One evening the doctor and Mary sat chatting with a neighbor who had dropped in.
“I want to use your 'phone a minute, please,” said a voice.
“Very well,” said Mary, and Mrs. X. stepped in, nodded to the trio, walked to the telephone as one quite accustomed, and rang.
“I want Dr. Brown's office,” she said. In a minute came the hello.
“Is this Dr. Brown? My little boy is sick. I want you to come out to see him this evening. This is Mrs. X. Will you be right out?”
“All right. Good-bye.” And she departed.
The eyes of the visitor twinkled. “Our neighbor hath need of two great blessings,” she said, “a telephone and a sense of humor.” Mary laughed merrily, “O, we're so used to it we paid no attention,” she said, “but I suppose it did strike you as rather funny.”
“It's a heap better than it used to be when we didn't have telephones,” said the doctor, with the hearty laugh that had helped many a downcast man and woman to look on the bright side.

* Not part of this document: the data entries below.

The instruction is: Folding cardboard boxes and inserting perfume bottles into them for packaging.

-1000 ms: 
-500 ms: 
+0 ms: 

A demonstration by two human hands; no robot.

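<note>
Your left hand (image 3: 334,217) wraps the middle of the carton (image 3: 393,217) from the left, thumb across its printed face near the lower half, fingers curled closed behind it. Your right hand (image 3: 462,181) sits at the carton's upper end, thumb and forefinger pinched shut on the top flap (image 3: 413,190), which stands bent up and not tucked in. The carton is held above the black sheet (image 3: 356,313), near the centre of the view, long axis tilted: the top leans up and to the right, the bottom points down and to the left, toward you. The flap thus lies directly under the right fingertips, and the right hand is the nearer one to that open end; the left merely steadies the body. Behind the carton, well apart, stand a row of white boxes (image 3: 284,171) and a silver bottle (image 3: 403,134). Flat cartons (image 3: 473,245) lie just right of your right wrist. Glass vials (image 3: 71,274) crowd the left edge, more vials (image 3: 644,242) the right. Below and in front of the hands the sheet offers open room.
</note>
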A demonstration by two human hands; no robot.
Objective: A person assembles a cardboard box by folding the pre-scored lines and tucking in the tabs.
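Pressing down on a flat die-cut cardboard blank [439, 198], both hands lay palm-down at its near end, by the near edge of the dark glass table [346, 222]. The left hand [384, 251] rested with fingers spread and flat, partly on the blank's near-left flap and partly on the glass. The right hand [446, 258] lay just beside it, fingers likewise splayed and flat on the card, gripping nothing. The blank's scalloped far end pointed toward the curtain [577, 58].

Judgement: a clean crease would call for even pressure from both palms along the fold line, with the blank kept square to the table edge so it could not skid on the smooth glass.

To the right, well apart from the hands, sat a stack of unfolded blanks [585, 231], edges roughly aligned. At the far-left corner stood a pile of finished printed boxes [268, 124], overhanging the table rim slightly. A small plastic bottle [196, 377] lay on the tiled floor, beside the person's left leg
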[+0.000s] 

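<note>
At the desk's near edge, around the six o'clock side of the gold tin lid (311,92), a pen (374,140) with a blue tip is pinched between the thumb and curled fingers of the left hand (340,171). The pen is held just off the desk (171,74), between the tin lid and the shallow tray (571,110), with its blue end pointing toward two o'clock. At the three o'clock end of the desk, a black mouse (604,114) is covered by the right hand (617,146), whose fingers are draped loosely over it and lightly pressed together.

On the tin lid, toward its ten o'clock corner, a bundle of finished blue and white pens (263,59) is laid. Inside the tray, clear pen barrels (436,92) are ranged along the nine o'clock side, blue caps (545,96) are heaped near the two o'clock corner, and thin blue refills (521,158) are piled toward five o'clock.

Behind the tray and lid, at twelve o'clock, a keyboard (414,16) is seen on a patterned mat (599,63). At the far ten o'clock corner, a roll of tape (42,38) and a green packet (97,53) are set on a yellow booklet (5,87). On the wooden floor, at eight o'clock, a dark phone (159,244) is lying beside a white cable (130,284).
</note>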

“When I was a young fellow and first hung up my shingle it was a surprising thing—the number of people who could get along without me. I used to long for some poor fellow to put his head in at the door and say he needed me. At last one dark, rainy night came the quick, importunate knock of someone after a doctor. No mistaking that knock. I opened the door and an elderly woman who lived near me, asked breathlessly, ‘Mr. Blank, will you do me a great favor?’
‘Certainly,’ I answered promptly.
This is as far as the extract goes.